Canva has a number of extras both free and for a fee. The branding image on the left is a direct insertion using the Canva WordPress plugin.This is a free plugin which allows users to work on a design in Canva and have it placed in your Post or Page where desired. This plugin is a great way for WordPrees site managers to add style to their designs and yet still retain the ability to edit them later in Canva.
Canva also has a free iPad app on the Apps store which provides a mobile version of the interface that emulates much of the desktop version. As well the Canva Button has become so popular that the Canva has had to close signups until it can be adequately supported.
For Designers and Photographers Canva has separate affiliate programs. For Work Groups Canva has a team option which costs $12.95/month but allows working with a brand kit and collaboratively.
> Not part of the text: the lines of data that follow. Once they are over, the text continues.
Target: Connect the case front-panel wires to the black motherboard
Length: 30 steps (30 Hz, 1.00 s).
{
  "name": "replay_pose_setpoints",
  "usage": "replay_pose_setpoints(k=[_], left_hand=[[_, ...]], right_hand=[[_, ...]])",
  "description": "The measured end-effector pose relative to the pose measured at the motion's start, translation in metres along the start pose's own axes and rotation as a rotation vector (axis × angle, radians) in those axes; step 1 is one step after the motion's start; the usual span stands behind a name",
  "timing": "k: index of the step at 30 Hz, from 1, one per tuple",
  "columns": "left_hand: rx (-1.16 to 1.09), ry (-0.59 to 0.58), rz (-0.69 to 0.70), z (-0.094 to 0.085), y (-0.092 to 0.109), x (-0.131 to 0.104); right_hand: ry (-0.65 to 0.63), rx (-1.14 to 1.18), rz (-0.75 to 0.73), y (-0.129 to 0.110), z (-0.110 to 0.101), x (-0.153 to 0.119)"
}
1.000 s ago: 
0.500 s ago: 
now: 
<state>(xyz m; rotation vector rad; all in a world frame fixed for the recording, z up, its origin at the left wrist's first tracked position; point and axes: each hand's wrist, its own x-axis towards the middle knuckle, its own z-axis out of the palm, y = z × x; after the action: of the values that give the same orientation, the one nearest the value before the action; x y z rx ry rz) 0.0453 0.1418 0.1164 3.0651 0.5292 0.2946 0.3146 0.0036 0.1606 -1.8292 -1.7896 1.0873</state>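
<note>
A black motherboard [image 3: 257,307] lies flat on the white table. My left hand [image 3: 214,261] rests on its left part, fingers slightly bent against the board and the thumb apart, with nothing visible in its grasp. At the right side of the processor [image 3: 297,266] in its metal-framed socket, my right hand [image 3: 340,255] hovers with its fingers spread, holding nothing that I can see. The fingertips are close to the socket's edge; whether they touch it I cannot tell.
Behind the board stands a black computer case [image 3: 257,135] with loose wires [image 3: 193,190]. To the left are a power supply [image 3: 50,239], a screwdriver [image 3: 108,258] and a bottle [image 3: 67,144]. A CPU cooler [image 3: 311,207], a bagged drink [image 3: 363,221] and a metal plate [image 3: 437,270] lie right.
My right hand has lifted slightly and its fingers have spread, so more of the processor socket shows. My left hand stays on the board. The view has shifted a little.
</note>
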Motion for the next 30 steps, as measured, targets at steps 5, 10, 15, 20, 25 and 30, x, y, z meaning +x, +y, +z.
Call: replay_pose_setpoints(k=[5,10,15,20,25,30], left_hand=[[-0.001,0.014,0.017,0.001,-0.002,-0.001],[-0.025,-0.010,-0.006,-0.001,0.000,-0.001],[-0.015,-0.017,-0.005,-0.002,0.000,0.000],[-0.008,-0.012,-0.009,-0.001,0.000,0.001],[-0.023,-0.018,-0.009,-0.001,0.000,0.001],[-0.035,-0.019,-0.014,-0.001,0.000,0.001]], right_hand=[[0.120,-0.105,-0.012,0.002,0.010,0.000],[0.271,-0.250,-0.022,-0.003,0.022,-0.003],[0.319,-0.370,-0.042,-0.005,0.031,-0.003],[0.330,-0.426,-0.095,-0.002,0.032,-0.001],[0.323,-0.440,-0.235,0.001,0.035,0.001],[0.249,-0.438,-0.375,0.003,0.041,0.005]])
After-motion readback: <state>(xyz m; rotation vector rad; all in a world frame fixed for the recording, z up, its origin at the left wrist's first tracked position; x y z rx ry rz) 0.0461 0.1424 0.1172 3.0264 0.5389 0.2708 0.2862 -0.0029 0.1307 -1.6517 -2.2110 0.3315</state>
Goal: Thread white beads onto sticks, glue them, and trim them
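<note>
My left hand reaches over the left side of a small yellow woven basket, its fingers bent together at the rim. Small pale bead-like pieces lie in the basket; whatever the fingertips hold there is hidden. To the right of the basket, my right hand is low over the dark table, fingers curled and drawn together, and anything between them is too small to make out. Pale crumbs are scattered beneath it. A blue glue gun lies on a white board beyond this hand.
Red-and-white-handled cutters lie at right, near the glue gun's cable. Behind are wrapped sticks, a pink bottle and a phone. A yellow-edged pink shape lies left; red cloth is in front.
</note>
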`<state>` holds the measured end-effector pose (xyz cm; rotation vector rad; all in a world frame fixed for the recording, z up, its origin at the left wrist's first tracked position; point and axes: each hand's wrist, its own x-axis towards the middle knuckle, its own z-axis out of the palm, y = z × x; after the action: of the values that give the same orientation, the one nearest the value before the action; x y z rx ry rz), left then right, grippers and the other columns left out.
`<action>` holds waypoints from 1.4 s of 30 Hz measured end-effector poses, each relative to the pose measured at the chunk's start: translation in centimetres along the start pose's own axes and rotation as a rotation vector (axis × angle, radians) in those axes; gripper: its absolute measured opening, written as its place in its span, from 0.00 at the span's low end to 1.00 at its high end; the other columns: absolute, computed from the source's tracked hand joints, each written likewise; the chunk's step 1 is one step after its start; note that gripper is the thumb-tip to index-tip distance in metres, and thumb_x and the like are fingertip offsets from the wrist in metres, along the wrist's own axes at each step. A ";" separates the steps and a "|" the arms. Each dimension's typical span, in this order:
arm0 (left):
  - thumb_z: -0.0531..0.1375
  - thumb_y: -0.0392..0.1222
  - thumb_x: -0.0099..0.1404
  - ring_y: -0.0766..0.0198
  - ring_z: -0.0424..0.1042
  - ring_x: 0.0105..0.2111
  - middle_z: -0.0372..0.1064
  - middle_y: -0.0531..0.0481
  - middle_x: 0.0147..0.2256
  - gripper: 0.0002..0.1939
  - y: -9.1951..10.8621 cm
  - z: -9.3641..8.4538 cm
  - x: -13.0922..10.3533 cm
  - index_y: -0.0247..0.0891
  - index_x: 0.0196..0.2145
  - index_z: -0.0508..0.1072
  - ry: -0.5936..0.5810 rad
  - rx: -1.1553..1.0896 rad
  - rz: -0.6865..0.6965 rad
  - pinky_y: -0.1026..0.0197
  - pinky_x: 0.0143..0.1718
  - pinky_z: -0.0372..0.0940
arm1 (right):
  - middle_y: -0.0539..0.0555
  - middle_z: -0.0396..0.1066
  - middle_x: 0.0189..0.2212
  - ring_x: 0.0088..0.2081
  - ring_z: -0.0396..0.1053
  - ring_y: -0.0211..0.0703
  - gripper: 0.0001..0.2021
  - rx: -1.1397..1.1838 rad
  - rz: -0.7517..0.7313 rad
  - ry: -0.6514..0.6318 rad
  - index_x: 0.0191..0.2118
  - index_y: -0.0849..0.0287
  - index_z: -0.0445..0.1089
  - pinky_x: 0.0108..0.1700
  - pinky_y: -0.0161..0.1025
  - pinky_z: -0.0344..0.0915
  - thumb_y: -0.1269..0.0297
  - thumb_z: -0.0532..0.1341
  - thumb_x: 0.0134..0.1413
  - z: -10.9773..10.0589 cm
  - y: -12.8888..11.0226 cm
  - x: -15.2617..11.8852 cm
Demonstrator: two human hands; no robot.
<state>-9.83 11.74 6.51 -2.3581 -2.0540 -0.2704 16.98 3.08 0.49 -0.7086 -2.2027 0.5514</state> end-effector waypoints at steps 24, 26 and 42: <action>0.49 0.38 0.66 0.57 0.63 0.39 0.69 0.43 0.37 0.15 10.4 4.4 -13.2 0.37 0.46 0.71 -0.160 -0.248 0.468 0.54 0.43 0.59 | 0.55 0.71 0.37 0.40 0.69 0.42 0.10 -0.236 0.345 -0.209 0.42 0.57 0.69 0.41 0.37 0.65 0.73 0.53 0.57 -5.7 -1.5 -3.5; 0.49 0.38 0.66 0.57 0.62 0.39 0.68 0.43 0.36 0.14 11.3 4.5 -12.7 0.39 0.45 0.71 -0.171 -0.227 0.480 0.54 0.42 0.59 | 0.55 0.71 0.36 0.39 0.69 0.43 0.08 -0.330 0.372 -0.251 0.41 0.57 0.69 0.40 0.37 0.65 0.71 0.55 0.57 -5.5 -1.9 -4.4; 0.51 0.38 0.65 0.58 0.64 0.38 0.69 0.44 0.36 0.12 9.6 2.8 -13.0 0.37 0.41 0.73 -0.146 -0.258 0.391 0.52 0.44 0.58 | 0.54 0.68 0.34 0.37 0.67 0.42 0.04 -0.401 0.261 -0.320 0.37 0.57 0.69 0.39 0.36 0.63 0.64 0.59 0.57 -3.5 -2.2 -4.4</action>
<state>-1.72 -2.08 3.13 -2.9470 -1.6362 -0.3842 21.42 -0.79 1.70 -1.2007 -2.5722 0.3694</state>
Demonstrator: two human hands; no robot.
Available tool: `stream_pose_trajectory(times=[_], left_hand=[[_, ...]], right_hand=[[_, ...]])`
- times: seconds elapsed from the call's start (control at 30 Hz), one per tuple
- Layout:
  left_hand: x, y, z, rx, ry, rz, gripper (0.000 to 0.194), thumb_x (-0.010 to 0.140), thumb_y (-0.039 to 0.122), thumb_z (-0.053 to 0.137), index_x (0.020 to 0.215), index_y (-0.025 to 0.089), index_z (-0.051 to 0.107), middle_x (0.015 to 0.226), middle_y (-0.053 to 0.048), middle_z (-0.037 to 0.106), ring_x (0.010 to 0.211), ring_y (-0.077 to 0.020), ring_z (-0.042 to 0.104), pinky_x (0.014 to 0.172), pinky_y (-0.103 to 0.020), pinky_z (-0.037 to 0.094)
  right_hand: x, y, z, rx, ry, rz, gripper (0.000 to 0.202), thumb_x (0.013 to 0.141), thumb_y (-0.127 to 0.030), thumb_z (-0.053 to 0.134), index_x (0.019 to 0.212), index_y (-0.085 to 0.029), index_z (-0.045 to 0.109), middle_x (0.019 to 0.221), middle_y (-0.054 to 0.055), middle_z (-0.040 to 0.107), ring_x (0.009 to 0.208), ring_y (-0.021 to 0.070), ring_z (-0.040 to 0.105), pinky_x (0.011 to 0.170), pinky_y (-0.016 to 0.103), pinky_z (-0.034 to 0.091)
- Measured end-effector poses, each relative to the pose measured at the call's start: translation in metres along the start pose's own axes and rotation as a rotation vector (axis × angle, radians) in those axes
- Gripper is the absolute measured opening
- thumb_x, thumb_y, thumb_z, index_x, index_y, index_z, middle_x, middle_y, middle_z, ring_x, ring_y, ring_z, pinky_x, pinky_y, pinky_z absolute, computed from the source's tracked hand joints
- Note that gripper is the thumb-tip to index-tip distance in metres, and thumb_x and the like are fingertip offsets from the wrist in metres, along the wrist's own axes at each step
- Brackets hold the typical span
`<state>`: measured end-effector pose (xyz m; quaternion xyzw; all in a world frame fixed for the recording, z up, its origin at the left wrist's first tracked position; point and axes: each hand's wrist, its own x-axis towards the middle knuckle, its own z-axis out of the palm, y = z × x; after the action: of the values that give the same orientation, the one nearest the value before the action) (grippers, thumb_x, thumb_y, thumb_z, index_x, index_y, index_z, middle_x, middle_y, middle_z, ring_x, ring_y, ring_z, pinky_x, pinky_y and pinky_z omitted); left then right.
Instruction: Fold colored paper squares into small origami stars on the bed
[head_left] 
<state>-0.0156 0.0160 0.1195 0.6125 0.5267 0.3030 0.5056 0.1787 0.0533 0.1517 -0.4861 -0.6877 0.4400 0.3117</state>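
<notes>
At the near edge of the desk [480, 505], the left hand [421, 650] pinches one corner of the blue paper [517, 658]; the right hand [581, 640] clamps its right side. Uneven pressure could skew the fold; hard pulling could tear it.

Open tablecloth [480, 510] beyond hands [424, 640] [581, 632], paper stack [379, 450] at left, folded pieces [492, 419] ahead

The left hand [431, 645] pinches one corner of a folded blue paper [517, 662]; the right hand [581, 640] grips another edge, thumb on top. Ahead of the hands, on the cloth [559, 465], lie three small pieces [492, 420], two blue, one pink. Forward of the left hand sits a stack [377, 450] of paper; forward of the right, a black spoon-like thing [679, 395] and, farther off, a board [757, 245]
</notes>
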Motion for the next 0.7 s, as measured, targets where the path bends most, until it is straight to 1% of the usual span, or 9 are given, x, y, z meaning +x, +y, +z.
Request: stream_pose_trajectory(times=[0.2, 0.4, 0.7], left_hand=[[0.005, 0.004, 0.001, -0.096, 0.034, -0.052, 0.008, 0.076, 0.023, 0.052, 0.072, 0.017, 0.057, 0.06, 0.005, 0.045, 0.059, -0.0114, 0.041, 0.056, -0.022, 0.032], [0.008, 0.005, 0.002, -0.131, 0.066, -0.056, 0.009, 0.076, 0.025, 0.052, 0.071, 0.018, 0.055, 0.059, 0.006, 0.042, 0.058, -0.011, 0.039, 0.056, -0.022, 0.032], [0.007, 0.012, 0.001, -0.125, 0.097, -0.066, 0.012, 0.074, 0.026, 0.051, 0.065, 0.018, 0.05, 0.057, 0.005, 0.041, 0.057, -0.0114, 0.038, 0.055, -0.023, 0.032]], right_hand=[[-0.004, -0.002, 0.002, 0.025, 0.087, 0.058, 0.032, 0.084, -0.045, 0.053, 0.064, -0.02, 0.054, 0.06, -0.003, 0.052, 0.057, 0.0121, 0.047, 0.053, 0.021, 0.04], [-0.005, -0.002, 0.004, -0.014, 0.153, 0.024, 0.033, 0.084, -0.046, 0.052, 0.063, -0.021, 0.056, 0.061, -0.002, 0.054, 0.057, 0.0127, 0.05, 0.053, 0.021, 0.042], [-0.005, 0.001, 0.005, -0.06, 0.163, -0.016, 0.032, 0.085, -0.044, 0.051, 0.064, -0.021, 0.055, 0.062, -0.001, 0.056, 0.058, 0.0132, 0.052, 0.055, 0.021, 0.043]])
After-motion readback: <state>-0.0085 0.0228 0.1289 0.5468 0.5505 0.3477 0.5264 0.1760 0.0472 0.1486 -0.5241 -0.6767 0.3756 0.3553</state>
There is a free version available for non-profits.
As noted before the blog is full of great references and resources. Latest discovery – Free Stock Photos: 73 Best Sites To Find Awesome Free Images. The blog is invaluable.
Finally, Canva has a Teaching Materials page where free and for-a-fee workshops are available. The workshops are embedded in Canva and provide both a slide presentation and lesson notes. There are other references and related links. This is a fitting closing feature about Canva and its dedication to teaching Good Design.
In our first review of Canva, it was rated as a super tool for learning the basics of Graphic Design especially as they apply to Print and the Web. This review raised the question whether the site is a good place to practice Web Graphic Design. And the conclusion is that Canva provides Design Tool balance – not too much detail so that good design gets lost in the confusion; but more than enough to arrive at some very pleasing [and dare I say well-designed] works. Last, but not least, Canva provides solid export tools for design output to PDF, PNG, JPG and even WordPress pages and posts.